Residents applauded when ambulances carrying the miners passed by on their way to the hospital. Others cheered at the hospital entrance as each miner was brought in.
Classes in public schools in Copiapó were suspended Wednesday because most children and their families stayed up late to watch the rescue operations — though not everyone got a pass.
“My boss wouldn’t give me leave to go to the mine or even go to the hospital to visit my brother today; I saw everything on TV,” María Rojas — the sister of one miner, Pablo Rojas, and a cousin of another, Esteban Rojas — said Wednesday. “I skipped lunch today so I wouldn’t miss anything on TV.”
But the emotional reactions to the rescue still mingled with memories of the massacre, and Chile’s political shifts over the years served as a backdrop.
President Sebastián Piñera, a conservative billionaire, is the first right-wing leader the country has had in the 20 years since General Pinochet left power, and the nation’s past complicates the way he is viewed here.
“March 11, 2010, the right wing is back at the scene of the crime,” reads a line of graffiti on one of Copiapó’s walls, referring to Mr.
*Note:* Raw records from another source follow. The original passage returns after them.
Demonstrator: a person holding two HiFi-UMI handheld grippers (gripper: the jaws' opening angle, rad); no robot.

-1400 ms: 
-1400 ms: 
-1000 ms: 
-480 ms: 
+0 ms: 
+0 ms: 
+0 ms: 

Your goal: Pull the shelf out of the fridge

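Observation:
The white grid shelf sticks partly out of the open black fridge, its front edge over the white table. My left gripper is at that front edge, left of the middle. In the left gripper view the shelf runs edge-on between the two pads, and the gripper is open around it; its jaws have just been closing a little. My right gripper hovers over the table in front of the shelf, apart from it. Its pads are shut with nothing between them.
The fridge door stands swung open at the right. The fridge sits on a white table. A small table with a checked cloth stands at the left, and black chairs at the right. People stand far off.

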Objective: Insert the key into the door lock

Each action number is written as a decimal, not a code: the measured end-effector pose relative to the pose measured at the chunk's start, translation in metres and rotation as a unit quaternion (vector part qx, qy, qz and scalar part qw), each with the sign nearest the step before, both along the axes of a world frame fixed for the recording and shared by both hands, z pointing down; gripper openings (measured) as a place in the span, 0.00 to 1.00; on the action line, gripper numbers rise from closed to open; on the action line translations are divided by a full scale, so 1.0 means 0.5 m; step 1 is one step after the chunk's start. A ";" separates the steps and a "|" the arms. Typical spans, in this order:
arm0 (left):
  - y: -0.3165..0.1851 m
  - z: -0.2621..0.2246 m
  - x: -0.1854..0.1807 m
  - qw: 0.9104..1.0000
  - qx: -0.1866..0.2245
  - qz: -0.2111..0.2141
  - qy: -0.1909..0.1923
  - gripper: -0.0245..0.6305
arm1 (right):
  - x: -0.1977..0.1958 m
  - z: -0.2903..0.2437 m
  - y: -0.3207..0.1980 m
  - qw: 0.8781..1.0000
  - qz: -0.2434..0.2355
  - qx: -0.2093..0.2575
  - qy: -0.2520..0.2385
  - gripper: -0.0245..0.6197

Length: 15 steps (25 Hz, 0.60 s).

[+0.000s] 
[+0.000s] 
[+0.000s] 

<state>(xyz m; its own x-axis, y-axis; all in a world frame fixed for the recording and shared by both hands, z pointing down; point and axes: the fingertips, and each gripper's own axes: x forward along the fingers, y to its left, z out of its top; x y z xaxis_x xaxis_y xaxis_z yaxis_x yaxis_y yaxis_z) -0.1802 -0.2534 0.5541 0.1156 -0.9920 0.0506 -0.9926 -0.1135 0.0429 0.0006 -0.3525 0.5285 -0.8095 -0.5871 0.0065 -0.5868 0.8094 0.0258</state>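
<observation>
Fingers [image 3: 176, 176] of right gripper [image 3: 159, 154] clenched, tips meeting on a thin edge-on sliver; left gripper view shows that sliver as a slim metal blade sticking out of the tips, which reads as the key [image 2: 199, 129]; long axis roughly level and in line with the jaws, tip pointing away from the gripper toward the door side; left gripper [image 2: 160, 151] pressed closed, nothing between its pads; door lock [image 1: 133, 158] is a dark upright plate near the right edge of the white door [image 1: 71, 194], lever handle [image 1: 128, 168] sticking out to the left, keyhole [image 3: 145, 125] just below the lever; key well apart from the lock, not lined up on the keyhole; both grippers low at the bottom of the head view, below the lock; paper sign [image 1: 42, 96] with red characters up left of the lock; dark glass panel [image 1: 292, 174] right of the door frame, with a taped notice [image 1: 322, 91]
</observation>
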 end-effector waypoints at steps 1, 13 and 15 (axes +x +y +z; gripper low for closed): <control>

Piñera’s inauguration date — presumably spray-painted before his popularity was bolstered by the rescue.
Despite the broad admiration here for the handling of the rescue by Mr. Piñera’s government, some here noted that those responsible for the killings in 1973 had not answered for their crime. In 2008, a judge allowed General Arellano Stark, long retired (who is now 89), to go into medical observation instead of starting a six-year prison sentence, after his lawyers argued that he had Alzheimer’s disease.
Relatives of the victims have planned a procession to take place in Copiapó this weekend, making its way from the city’s cathedral to the cemetery.
“It is our historical duty to keep this memory alive,” said Ms. Palleras, the photographer, “and to dishonor the officers responsible for these crimes.”